Le comte, avec un regard sévère, fit signe à Valancourt de se retirer. Celui-ci ne fit que soupirer et nommer Emilie; il lui présentait l'eau qu'on avait apportée. Le comte répéta son geste, et l'accompagna de quelques paroles; Valancourt répondit par un regard plein d'un profond ressentiment; il refusa de quitter la place jusqu'à ce qu'Emilie fût remise, et ne permit plus que personne s'approchât: mais à l'instant sa conscience parut l'informer de ce qui avait fait le sujet de l'entretien du comte et d'Emilie; l'indignation enflamma ses yeux; l'expression d'une profonde douleur la réprima bientôt; et le comte en le remarquant sentit plus de pitié que de colère.

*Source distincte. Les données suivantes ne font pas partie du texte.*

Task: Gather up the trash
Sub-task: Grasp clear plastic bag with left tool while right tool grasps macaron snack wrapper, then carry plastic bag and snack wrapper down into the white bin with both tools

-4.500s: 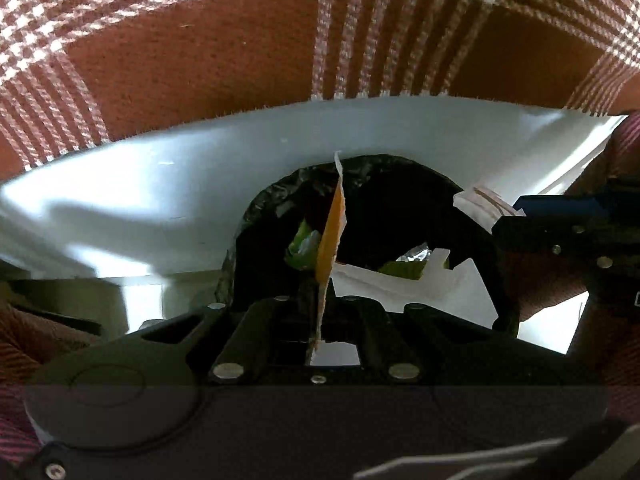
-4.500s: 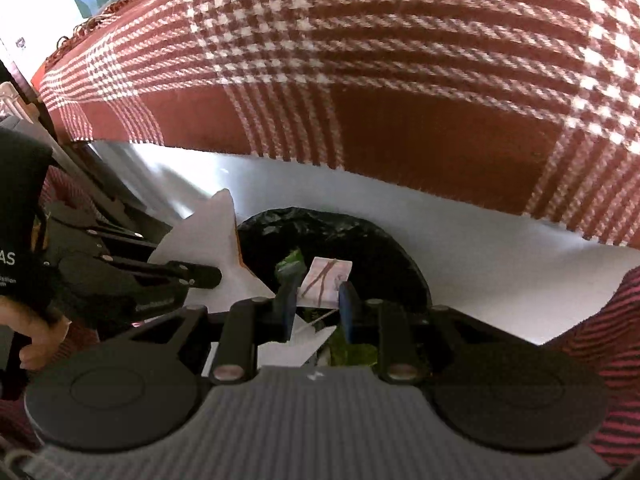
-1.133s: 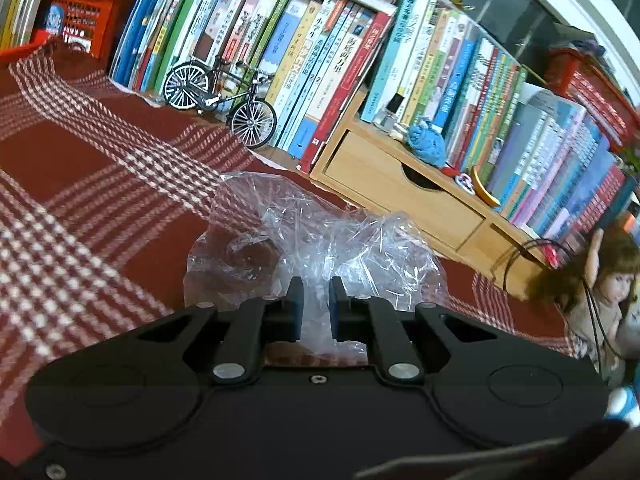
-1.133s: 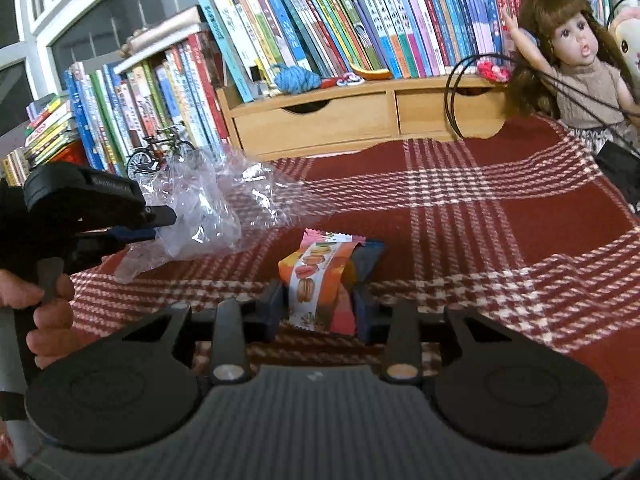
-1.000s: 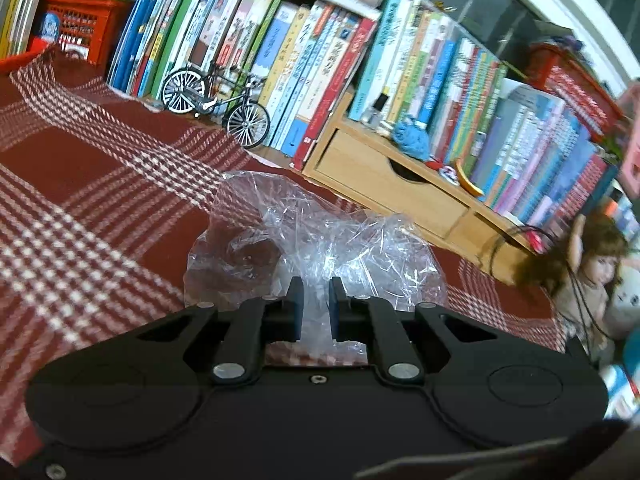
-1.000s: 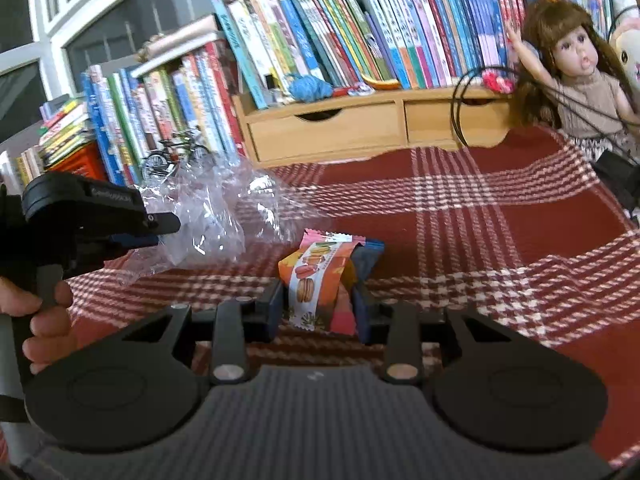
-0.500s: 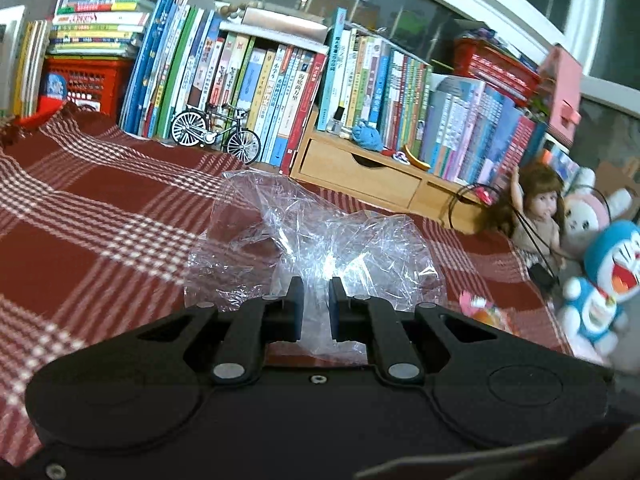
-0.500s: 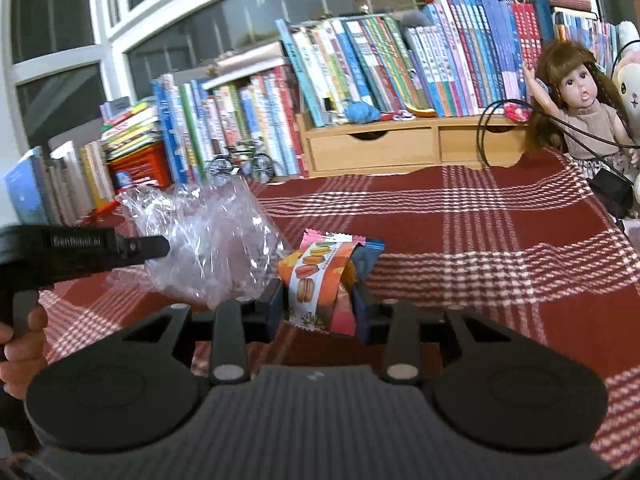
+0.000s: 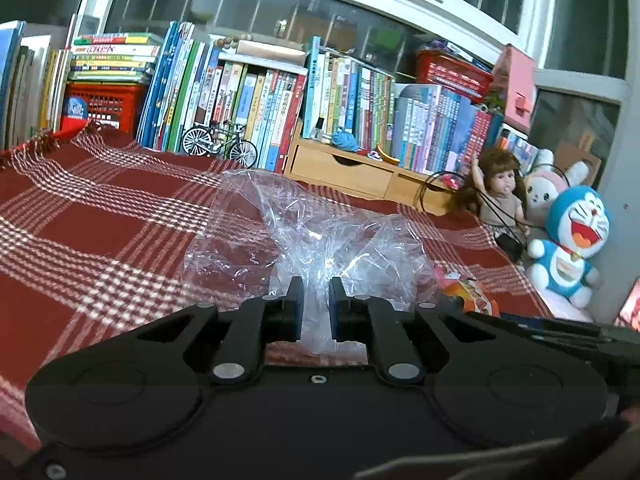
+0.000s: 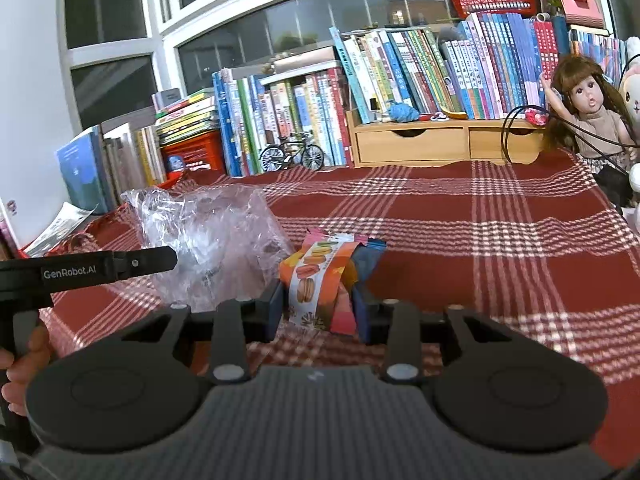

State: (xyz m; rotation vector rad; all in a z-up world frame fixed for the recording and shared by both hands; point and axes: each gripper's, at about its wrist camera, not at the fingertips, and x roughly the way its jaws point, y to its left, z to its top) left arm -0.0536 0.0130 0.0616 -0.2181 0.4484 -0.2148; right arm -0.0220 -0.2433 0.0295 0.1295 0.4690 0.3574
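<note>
Plastic film (image 9: 304, 236), clear and crumpled, is billowing up ahead of the left gripper (image 9: 316, 312), whose jaws are standing nearly together and pinching a bunched fold of it between the blue pads. The right wrist view is showing the same film (image 10: 212, 236) hanging off the left gripper's tip (image 10: 164, 260), above the red plaid tablecloth (image 10: 500, 248). The right gripper (image 10: 318, 306) is standing partly spread and clamping an orange macaron snack wrapper (image 10: 320, 276), both pads pressing its sides while the packet is sticking up past the fingertips. In the left wrist view that wrapper (image 9: 468, 296) is peeking out just right of the film. A hand (image 10: 24, 364) is gripping the left gripper's handle at the frame's left edge. Behind the cloth, books (image 10: 420, 68) are lining a wooden drawer unit (image 10: 440, 144), with a doll (image 10: 588, 116) sitting at the right.
</note>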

Emilie, qui avait repris ses sens, en fut tellement touchée, qu'elle se mit à pleurer amèrement: elle tâcha de retenir ses larmes; et, rassemblant son courage, elle remercia le comte et Henri, avec qui Valancourt était entré dans le parc, et elle reprit le chemin du château sans rien dire à Valancourt.
Emilie se détermina secrètement à retourner au couvent, pour y passer un jour ou deux. Dans l'état où elle était, la société, surtout celle de la comtesse et de mademoiselle Béarn, lui devenait insupportable. Elle espérait que la solitude du cloître et la bonté de l'abbesse l'aideraient à reprendre un peu d'empire sur elle-même, et à soutenir le dénoûment qu'elle ne prévoyait que trop.